Aim of the task:
Keeping every character intact, repeat the whole listing.

*** Opening of Data extract ***

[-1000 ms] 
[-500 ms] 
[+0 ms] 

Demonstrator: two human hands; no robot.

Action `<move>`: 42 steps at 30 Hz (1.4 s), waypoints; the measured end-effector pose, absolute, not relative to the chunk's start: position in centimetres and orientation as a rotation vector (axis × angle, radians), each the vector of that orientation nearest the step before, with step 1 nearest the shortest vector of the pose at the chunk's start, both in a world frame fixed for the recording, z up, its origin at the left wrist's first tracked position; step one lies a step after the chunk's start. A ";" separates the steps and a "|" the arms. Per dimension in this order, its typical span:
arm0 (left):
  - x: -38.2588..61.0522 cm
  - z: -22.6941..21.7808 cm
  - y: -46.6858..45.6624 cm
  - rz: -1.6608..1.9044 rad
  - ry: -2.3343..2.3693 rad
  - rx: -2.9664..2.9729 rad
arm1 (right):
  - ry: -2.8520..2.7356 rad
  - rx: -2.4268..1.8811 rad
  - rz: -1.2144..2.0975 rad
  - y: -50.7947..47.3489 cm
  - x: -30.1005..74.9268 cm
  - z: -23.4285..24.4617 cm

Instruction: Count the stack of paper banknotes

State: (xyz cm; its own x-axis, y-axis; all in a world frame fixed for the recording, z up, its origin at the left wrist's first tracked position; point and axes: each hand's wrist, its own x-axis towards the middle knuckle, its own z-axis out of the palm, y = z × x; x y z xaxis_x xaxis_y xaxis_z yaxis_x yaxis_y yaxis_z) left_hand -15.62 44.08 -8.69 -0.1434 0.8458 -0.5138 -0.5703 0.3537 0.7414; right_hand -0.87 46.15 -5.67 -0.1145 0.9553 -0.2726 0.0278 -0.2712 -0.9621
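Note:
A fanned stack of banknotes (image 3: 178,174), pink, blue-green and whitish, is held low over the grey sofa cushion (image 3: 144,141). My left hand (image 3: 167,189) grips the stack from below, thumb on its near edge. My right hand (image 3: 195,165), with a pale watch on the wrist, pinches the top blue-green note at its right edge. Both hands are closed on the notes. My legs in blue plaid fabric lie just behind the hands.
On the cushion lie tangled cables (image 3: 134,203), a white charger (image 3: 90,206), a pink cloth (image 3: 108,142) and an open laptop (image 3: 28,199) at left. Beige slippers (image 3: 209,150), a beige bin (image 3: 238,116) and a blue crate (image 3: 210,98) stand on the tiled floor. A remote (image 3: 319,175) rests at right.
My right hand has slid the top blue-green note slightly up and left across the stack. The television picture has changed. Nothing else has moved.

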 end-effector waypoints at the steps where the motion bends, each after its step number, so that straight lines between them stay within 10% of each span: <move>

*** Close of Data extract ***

Task response:
[-1000 ms] 
[-500 ms] 
[+0 ms] 

Demonstrator: two human hands; no robot.

Action `<move>`: 42 steps at 30 Hz (1.4 s), waypoints; the measured end-effector pose, absolute, not relative to the chunk's start: position in centimetres and orientation as a rotation vector (axis × angle, radians), each the vector of that orientation nearest the step before, with step 1 nearest the shortest vector of the pose at the chunk's start, both in a world frame fixed for the recording, z up, its origin at the left wrist's first tracked position; step one lies a step after the chunk's start. A ";" separates the steps and a "|" the arms. Per dimension in this order, its typical span:
arm0 (left):
  - x: -38.2588..61.0522 cm
  - z: -22.6941..21.7808 cm
  - y: -46.6858..45.6624 cm
  - rz: -1.6608..1.9044 rad
  - ry: -2.3343..2.3693 rad
  - rx: -2.9664..2.9729 rad
arm1 (right):
  - ry: -2.8520..2.7356 rad
  - rx: -2.4268..1.8811 rad
  - rz: -1.2144..2.0975 rad
  - y: -50.7947..47.3489 cm
  - x: -30.1005..74.9268 cm
  - z: -23.4285..24.4617 cm

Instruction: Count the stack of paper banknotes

State: (xyz cm; its own x-axis, y-axis; all in a world frame fixed for the recording, z up, its origin at the left wrist's first tracked position; point and axes: each hand's wrist, its own x-axis towards the middle knuckle, its own z-axis out of the palm, y = z × x; x y z xaxis_x xaxis_y xaxis_z yaxis_x yaxis_y yaxis_z) left_hand -15.62 44.08 -8.69 -0.1434 0.8458 -0.5138 -0.5703 0.3537 0.7414; right_hand -0.87 46.15 -5.67 -0.1145 0.9553 -0.2726 0.0278 -0.2712 -0.9621
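Note:
A fanned stack of banknotes (image 3: 178,174), pink, blue-green and whitish, is held low over the grey sofa cushion (image 3: 144,141). My left hand (image 3: 167,189) grips the stack from below, thumb on its near edge. My right hand (image 3: 195,165), with a pale watch on the wrist, pinches the top blue-green note at its right edge. Both hands are closed on the notes. My legs in blue plaid fabric lie just behind the hands.
On the cushion lie tangled cables (image 3: 134,203), a white charger (image 3: 90,206), a pink cloth (image 3: 108,142) and an open laptop (image 3: 28,199) at left. Beige slippers (image 3: 209,150), a beige bin (image 3: 238,116) and a blue crate (image 3: 210,98) stand on the tiled floor. A remote (image 3: 319,175) rests at right.
My right hand has slid the top blue-green note slightly up and left across the stack. The television picture has changed. Nothing else has moved.
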
 end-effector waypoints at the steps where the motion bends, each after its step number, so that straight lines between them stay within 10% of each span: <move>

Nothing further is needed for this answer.